### [TASK TO COMPLETE]
Pictures in the records below are skipped; the rest is copied exactly.

### [PROVIDED INFORMATION]
· · ·

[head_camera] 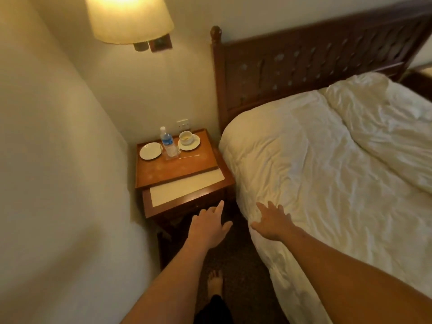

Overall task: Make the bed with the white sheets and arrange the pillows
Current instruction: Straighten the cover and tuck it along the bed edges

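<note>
Just below the centre of the frame, right hand (272, 220) palm down with fingers fanned apart, laid on the white sheet (315, 160) at its rounded near edge, just above the drop toward the floor (243, 253) — flat contact only, no fold pinched or gripped. Sheet spread wide from under that hand up and to the right, rumpled, filling the right half of the frame as far as the dark wooden headboard (315, 64) at upper right; a second, more creased white layer (385, 127) bunched along the far right edge. Just left of the right hand, left hand (208, 226) over the dark floor gap, apart from the sheet, forefinger stretched toward the corner of the nightstand (146, 204), other fingers loosely bent, holding nothing. On the nightstand, left of centre, a wooden tray (175, 169) with a water bottle (167, 140), a cup (186, 137) on its saucer (195, 145) and a bare plate (150, 150). Lit lamp (128, 17) at upper left. Bare foot (215, 284) on the floor at bottom centre
</note>
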A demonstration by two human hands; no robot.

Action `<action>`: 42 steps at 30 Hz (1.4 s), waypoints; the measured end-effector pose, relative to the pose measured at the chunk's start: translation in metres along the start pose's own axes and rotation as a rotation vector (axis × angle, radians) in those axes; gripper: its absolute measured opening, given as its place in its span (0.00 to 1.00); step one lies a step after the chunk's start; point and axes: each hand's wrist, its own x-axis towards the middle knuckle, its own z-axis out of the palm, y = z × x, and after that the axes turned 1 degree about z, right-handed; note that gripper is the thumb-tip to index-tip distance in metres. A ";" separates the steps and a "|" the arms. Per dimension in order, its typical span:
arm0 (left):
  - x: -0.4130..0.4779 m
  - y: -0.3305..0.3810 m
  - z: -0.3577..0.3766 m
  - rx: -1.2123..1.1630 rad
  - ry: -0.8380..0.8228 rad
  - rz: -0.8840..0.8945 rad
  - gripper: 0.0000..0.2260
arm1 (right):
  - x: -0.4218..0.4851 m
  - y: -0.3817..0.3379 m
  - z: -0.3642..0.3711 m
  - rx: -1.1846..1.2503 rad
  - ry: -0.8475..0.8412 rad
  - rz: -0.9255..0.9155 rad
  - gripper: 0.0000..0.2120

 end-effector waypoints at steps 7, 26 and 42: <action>0.158 -0.028 -0.072 0.102 -0.067 0.171 0.34 | 0.102 -0.013 -0.077 0.120 0.082 0.139 0.38; 0.538 0.003 -0.045 -0.134 -0.038 0.256 0.41 | 0.440 0.069 -0.208 0.042 0.208 0.133 0.35; 0.781 -0.075 0.021 -0.471 0.146 0.114 0.40 | 0.661 0.074 -0.177 -0.169 0.522 0.171 0.35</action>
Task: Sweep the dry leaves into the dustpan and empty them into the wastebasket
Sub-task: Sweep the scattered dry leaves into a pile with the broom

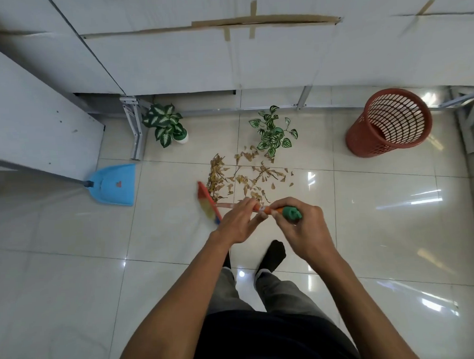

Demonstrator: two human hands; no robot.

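Both hands grip the broom [208, 202]: left hand [239, 220] mid-handle, right hand [301, 225] at the green cap. Leaves [246, 176] lie at 12, dustpan [115, 185] at 10, wastebasket [389, 122] at 2. I'd judge short, low strokes best, bunching the leaves before fetching the dustpan.

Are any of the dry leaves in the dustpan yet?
No, the blue dustpan lies bare at the left, while the dry leaves are scattered on the tiles apart from it.
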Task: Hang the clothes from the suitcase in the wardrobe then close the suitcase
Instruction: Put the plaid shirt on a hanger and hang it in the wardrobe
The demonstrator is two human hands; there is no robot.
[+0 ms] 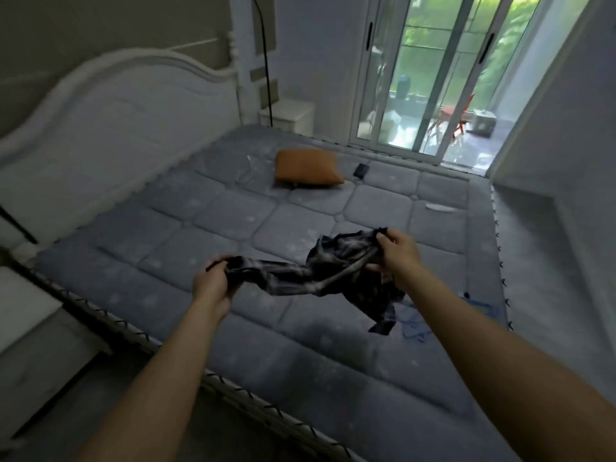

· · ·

### [RESPONSE BOX]
[head_camera] 

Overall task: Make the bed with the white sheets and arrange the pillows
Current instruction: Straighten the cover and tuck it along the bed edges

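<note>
Just below the centre of the frame, right hand (272, 220) palm down with fingers fanned apart, laid on the white sheet (315, 160) at its rounded near edge, just above the drop toward the floor (243, 253) — flat contact only, no fold pinched or gripped. Sheet spread wide from under that hand up and to the right, rumpled, filling the right half of the frame as far as the dark wooden headboard (315, 64) at upper right; a second, more creased white layer (385, 127) bunched along the far right edge. Just left of the right hand, left hand (208, 226) over the dark floor gap, apart from the sheet, forefinger stretched toward the corner of the nightstand (146, 204), other fingers loosely bent, holding nothing. On the nightstand, left of centre, a wooden tray (175, 169) with a water bottle (167, 140), a cup (186, 137) on its saucer (195, 145) and a bare plate (150, 150). Lit lamp (128, 17) at upper left. Bare foot (215, 284) on the floor at bottom centre
</note>
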A demonstration by two human hands; no robot.

Action `<action>`: 42 steps at 30 Hz (1.4 s), waypoints; the measured end-effector pose, relative to the pose measured at the chunk's start: translation in metres along the start pose's own axes and rotation as a rotation vector (axis × angle, radians) in those axes; gripper: its absolute measured opening, given as its place in its span (0.00 to 1.00); step one lies a step after the chunk's start; point and axes: each hand's wrist, its own x-axis towards the middle knuckle, its own z-axis out of the palm, y = z × x, and after that the axes turned 1 degree about z, right-handed; note that gripper is the thumb-tip to index-tip distance in metres. A ";" separates the steps and a "|" the arms. Per dimension in order, its typical span:
arm0 (left):
  - x: -0.4130..0.4779 m
  - y: -0.3305..0.3810 m
  - z: -0.3577..0.3766 m
  - rx: -1.2123..1.1630 rad
  - ry: -0.8380..0.8228 rad
  - rz: -0.8840..0.8945 rad
  - gripper: 0.0000..0.2260
arm1 (right):
  - x: -0.4218..0.4851 m
  - y: -0.3817..0.3379 m
  - z: -0.3642..0.3711 m
  - rx: -1.1846..1.2503 rad
  - ry: -0.8475..0.8412 rad
  - rz: -0.9255..0.9155 rad
  - gripper: 0.0000..0.2120

 end-effector waypoints at steps 7, 26 and 42: <action>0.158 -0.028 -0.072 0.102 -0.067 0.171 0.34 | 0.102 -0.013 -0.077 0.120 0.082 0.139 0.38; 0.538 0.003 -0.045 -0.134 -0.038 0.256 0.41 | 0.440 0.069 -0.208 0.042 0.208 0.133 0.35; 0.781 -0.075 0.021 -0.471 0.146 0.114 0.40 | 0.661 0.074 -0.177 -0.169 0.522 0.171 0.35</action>
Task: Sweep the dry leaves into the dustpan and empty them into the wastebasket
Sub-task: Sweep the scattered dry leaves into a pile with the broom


Demonstrator: two human hands; no robot.

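Both hands grip the broom [208, 202]: left hand [239, 220] mid-handle, right hand [301, 225] at the green cap. Leaves [246, 176] lie at 12, dustpan [115, 185] at 10, wastebasket [389, 122] at 2. I'd judge short, low strokes best, bunching the leaves before fetching the dustpan.

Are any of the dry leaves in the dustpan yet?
No, the blue dustpan lies bare at the left, while the dry leaves are scattered on the tiles apart from it.
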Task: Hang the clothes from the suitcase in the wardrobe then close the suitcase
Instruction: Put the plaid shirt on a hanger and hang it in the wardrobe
The demonstrator is two human hands; there is no robot.
[+0 ms] 

The requested output is complete.